In recent weeks, vehicle manufacturers are showing they are serious about supercapacitors. In March, electric vehicle maker Tesla announced its intent to acquire supercapacitor manufacturer Maxwell Technologies. Based in San Diego, Maxwell has teamed with other companies in the automotive business. For instance, Continental is deploying Maxwell’s ultracapacitors for the voltage stabilization system supporting start-stop in Lamborghini and PSA Peugeot Citroen models.
While Tesla did not disclose the exact reasons for wanting to acquire Maxwell, one can guess that the automaker hopes to leverage the company’s supercapacitor technology as a power source for its vehicles. The supercapacitors could provide the much-needed peak power boosts needed to propel Tesla’s vehicles.
Tesla is not alone. Exotic car manufacture Lamborghini announced it is using supercapacitors instead of batteries to help power its coming LB48H supercar, the successor to the company’s Aventador. The supercapacitor would eliminate the need for a bulky battery occupying the vehicle’s engine compartment, allowing a reduction in the vehicle’s size and weight. One can well imagine the supercapacitors providing high peak power boosts to help the vehicle achieve high levels of torque, and thus very fast speeds.
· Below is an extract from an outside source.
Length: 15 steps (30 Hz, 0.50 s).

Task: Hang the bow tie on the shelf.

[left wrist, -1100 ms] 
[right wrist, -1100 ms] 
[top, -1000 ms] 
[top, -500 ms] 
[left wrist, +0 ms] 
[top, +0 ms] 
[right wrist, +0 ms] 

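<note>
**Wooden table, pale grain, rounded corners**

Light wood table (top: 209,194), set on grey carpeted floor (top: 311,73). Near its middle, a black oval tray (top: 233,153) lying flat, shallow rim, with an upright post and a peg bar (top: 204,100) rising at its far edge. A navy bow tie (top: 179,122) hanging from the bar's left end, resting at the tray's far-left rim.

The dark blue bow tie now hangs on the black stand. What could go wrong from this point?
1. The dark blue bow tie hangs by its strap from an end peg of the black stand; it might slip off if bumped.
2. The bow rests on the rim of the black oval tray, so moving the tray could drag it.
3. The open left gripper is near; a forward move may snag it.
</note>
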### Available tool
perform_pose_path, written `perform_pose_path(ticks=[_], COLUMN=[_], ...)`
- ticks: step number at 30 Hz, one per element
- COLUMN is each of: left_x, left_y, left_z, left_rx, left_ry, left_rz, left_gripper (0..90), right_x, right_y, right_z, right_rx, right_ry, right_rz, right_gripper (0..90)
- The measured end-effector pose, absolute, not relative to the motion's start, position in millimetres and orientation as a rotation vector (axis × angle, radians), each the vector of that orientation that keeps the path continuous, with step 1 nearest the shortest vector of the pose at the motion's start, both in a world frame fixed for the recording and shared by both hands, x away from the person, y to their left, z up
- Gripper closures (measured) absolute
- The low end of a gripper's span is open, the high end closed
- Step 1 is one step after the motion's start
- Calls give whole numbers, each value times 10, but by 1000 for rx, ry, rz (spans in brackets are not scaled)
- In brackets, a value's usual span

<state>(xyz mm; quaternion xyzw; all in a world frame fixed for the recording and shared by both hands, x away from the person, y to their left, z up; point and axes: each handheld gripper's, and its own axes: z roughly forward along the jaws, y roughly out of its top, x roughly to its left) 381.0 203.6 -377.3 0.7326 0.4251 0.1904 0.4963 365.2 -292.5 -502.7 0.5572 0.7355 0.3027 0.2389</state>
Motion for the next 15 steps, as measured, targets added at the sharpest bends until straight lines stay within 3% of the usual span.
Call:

A report by IDTechEx titled “Energy Storage for Electric Buses and Trucks 2019-2029,” confirms the automotive industry embracing supercapacitors. The firm expects that advances in supercapacitors will enable them to achieve higher energy densities, enabling them to steal some market share from traditional lithium-ion batteries for energy storage in trucks and buses.
Before supercapacitors find greater use in vehicles, improvements will be needed in areas such as materials, as they need to withstand high voltages and temperatures.
A research team led by Tohoku University in Japan has developed a graphene-based material for supercapacitors that reportedly exhibits higher voltage and better stability than other materials. The new material is a sheet made from a continuous three-dimensional framework of graphene mesosponge, a carbon-based material containing nanoscale pores.
According to the researchers, a key feature of the materials is that it is seamless. The material contains a very small number of carbon edges, the sites where corrosion reactions originate, and this makes it extremely stable.